As infecções causadas pelos herpesvírus têm por característica serem infecções pandêmicas e crônicas. Os HSV afetam populações de

regiões urbanas até as regiões mais remotas em todo o mundo, sendo os humanos seus únicos reservatórios (GUPTA; WARREN; WALD, 2007; LUPI et al., 2010). A primoinfecção sintomática acontece em cerca de 10 a 30% dos casos e normalmente é benigna, ocorrendo quadros de febre, mialgia, cefaléia e o aparecimento das lesões características da herpes como máculas eritematosas evoluindo para vesículas agrupadas no sítio anatômico da inoculação (face ou região genital). A primoinfecção maligna acontece em pacientes imunodeprimidos, nos quais as manifestações são mais graves e duradouras, podendo surgir sintomatologia sistêmica (LUPI et al., 2010; PATEL et al., 2011; WHO, 2013).

A infecção primária pelo HSV-1 ocorre normalmente na infância ou adolescência e a transmissão se dá pelo contato e pela saliva. A transmissão não é efetuada somente em casos de lesões visíveis com derramamento viral, mas também quando há derramamento viral em infecções subclínicas. As lesões causadas pelo HSV-1 se formam tipicamente na face, mais especificamente em torno dos lábios (PATEL et al., 2011).

A primoinfecção pelo HSV-2 acontece majoritariamente a partir do início da vida sexual, sendo esta a doença sexualmente transmissível mais comum e a principal causa mundial de úlceras genitais obtidas sexualmente (GUPTA et al., 2007; LUPI et al., 2010). A infecção pelo HSV-2 gera lesões vesiculares ou necrotizantes na região genital como do cervix, vagina, vulva e região peniana (HERTZ et al., 2010; MOHAN, 2010). O herpes genital pode também ser causado pelo HSV- 1, porém a taxa de recorrência é comumente menor nessas situações, quando comparada com as infecções causadas pelo HSV-2. Da mesma forma, o HSV-2 pode causar herpes labial, com reativação menos frequente do que quando causada pelo HSV-1 (LUPI et al., 2010; PATEL et al., 2011).

Próximo de 70 a 90% das pessoas com infecção sintomática pelo HSV-2 e de 20 a 50% dos indivíduos com infecção sintomática pelo HSV-1 apresentará recorrência ainda no primeiro ano pós-infecção, sendo essa recorrência relativamente frequente, em especial nos imunodeprimidos (WHO, 2013).

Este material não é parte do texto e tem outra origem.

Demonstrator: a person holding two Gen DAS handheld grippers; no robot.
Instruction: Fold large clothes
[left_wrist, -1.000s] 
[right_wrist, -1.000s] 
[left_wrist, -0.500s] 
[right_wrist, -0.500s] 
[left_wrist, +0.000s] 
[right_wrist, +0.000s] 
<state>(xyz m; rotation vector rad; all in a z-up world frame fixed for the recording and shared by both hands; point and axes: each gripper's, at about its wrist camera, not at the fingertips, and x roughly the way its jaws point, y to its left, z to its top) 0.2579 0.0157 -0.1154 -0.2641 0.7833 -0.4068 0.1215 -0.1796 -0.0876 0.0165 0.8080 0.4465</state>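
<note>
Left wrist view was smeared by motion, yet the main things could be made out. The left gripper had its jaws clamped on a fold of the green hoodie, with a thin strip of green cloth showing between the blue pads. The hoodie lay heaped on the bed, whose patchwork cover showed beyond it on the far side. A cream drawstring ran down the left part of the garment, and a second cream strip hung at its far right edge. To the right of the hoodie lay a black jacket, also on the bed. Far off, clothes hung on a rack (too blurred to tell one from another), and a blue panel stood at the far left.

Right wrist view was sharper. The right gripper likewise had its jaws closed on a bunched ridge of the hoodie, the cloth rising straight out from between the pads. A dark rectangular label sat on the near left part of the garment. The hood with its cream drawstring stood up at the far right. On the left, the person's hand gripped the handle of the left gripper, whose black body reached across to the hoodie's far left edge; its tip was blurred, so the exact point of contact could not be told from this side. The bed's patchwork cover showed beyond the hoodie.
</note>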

Em países economicamente desenvolvidos 20% dos adolescentes já foram infectados com o HSV-1 e de 60 a 80% dos adultos até 50 anos já entraram em contato com o vírus. Em países em desenvolvimento, no entanto, 50% dos indivíduos que atingiram a maioridade e 90 a 100% dos indivíduos de meia idade já foram infectados com o HSV-1. Conforme um estudo do CDC (Centers for Disease Control and

Prevention), com norte-americanos de 14 a 49 anos, a soroprevalência

para HSV-2 foi de 16,2 %. Dos pacientes com soroprevalência positiva 81,1% nunca haviam recebido diagnóstico de infecção. Entretanto, essas porcentagens podem ser muito mais altas, chegando de 60 a 90% para o HSV-2 em pacientes HIV/Aids (CDC, 2010; ROIZMAN, B.; WHITLEY, 2013; WHO, 2013).